Y/n was on the floor, breathing heavily and being propped up by Jaskier.
Geralt and Yennefer quickly ran over. The witchers eyes narrowed in concern when he saw the state of her. She was sweating profusely and looked to be struggling with something. Yennefer raised a hand to her forehead but shook her head. "Its not a fever".
Geralt held her up, lightly smacking her face, he grew even more worried when she didnt react.
"Jaskier what happened"
"I don't know, I noticed she was falling behind so I went to check on her, then I noticed she looked sick, I was telling her we should stop and rest but then she just collapsed. She seemed really out of it too.
At that moment a grunt of pain escaped y/n's lips, and her eyes slowly opened.
You were confused as to why when you opened your eyes, gerald's golden ones were staring at yours with intense concern.
"Y/n can you hear me??" he questioned furrowing his brows.
"I-I ahhhgh" you screwed your eyes shut as the pain intensified. It felt like someone had set your stomach on fire.
This only confused geralt more, "you're hurt" he said as more of a statement.

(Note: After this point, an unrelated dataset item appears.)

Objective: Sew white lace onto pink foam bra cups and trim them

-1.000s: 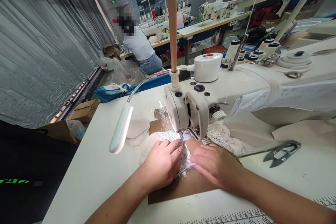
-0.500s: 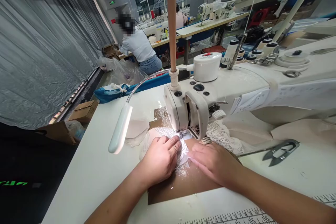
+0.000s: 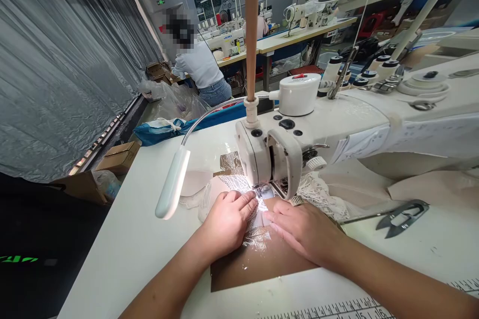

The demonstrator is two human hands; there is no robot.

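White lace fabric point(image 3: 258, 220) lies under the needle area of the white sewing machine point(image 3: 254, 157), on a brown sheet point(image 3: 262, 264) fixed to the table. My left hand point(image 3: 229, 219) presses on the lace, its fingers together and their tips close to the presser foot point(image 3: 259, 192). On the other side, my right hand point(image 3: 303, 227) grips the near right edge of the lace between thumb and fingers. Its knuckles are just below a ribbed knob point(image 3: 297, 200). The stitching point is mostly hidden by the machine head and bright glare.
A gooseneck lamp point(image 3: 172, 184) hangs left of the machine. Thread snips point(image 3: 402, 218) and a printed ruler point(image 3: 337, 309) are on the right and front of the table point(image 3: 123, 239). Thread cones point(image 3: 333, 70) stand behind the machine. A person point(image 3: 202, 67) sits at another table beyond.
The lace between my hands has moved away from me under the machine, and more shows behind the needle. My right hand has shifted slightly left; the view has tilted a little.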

"Where is the pain y/n," the gentle voice of yennefer surrounded you. Ugh why couldn't she just be a bitch, it would make things so much easier.
You tried speaking but a moan left your lips instead. Fuck this hurt worse than anything you had encountered before.
Geralt closed his eyes as if he had a sudden realization, "you got hit by the visser didnt you"
When you didnt speak but he saw the look in your eyes he knew it was true. "Fuck".
Quickly he began removing your armor and saw the injury peeking from under your shirt. He wasted no time lifting it up just until below your chest. You heard small gasps but were too out of it to know from who.
"Fuck y/n, why didn't you say anything??" Geralt scolded as he examined the wound.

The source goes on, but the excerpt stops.